Wie ist der neue DGM-Imagefilm entstanden, Frau Mikus?
Autor: Stefan Mertlik
Ohne ihre 10.000 Mitglieder würde es die DGM kaum geben. Warum sind all diese Menschen Teil dieser Gemeinschaft? Was gibt ihnen der Verein? Im neuen DGM-Imagefilm kommt ein Teil von ihnen zu Wort. Julia Mikus, Leiterin der Abteilung Öffentlichkeitsarbeit und Fundraising in der Bundesgeschäftsstelle, verrät im Interview mit dem Muskelreport, wie der Film entstanden ist, wie dieser finanziert wurde und welche Szene ihr am besten gefällt.
Frau Mikus, es gibt bereits einen DGM-Imagefilm. Wieso braucht es einen weiteren?
Ja, es gibt schon einen wunderschönen Imagefilm, der zum 50. Jubiläum der DGM entstanden ist und mich persönlich sehr beeindruckt hat. Darin kommen aber Menschen vor, die längst nicht mehr bei der DGM arbeiten oder für den Verein aktiv sind. Und: Wir wollten einen Film drehen, der heutigen Ansprüchen genügt – auch mit Blick auf Social Media.

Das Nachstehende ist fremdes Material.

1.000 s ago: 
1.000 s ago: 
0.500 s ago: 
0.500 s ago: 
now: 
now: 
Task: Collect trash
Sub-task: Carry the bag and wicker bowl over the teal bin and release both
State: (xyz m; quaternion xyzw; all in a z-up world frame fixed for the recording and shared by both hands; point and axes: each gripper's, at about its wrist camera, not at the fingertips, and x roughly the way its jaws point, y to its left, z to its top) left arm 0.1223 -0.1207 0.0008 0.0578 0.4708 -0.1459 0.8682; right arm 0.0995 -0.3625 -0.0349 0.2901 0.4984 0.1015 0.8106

Wie ist das Konzept für den neuen Film entstanden?
Wir haben eine Arbeitsgruppe mit fünf Vereinsmitgliedern gegründet. Gemeinsam mit der Filmfirma haben wir dann das Konzept entwickelt. Uns war es wichtig, Menschen zu zeigen, die wirklich mit der DGM verbunden sind. Nicht wir hier aus der Geschäftsstelle sollten erklären, was die DGM macht und ihnen bedeutet, sondern die Menschen, die von unseren Angeboten profitieren.
Wie haben Sie diese Menschen ausgewählt?
Gemeinsam mit dem Filmteam bin ich zu DGM-Veranstaltungen gefahren und habe sie direkt vor Ort angesprochen. Es war beeindruckend, wie viele Menschen spontan gesagt haben, dass sie dabei sind. Diese Offenheit hat mich überrascht.
Warum waren Sie überrascht?
Vor einer Kamera zu stehen und etwas Persönliches zu erzählen, kann überfordernd sein. Viele Leserinnen und Leser können das bestimmt nachvollziehen. Trotzdem waren ganz viele Menschen bereit, für die DGM zu sprechen und somit für muskelkranke Menschen einen Beitrag zu leisten. Diesen Mut finde ich wirklich schön.
Und wer soll mit dem Film angesprochen werden?
Der Imagefilm soll alle Menschen ansprechen, die sich aus irgendeinem Grund für uns interessieren. Sei es, weil sie selbst betroffen sind, eine betroffene Person im direkten Umfeld haben, eine Fachkraft sind oder spenden möchten. Zudem haben wir noch Kurzfilme für Social Media gedreht, die sich an fünf spezielle Zielgruppen richten: Spenderinnen und Spender, junge Menschen, Familien, unsere DGM-Mitglieder und Menschen, die dies ebenfalls werden könnten.
So ein Filmdreh mit Vor- und Nachbereitung bedeutet viel Arbeit. Günstig war das bestimmt nicht?
Wir haben natürlich Kostenvoranschläge von verschiedenen Filmfirmen eingeholt. Mit einer Kostenkalkulation sind wir dann an die Techniker Krankenkasse (TKK) herangetreten und haben eine Förderung beantragt. Glücklicherweise, und dafür sind wir sehr dankbar, hat die TKK Ja gesagt.
Gerüchte besagen, dass es sogar einen zweiten Teil geben soll?
Ja, der zweite Teil ist in der Mache. Darin wollen wir zeigen, was neuromuskuläre Erkrankungen eigentlich sind und wie sich der Alltag mit ihnen gestaltet. Viele Menschen haben noch nie etwas von neuromuskulären Erkrankungen gehört, wissen nicht um ihre Vielfalt. In diesem Film wollen wir mit Animationen arbeiten und Betroffene verschiedenen Alters und Erkrankungen zeigen. Ich schätze mal, im Januar 2026 wird der Film veröffentlicht.
Kehren wir nochmal zum aktuellen Film zurück: Was ist Ihre Lieblingsszene?
Das ist schwierig, weil alle Protagonisten mit ihren Persönlichkeiten und Aussagen ein buntes Bild ergeben, das die DGM ausmacht. Es gibt allerdings einen Satz, den ich sehr berührend finde: „Wir haben in der DGM einen Hafen gefunden.“ Es freut mich sehr, dass dieser Satz gefallen ist, da dieser wie eine Klammer für den Film wirkt.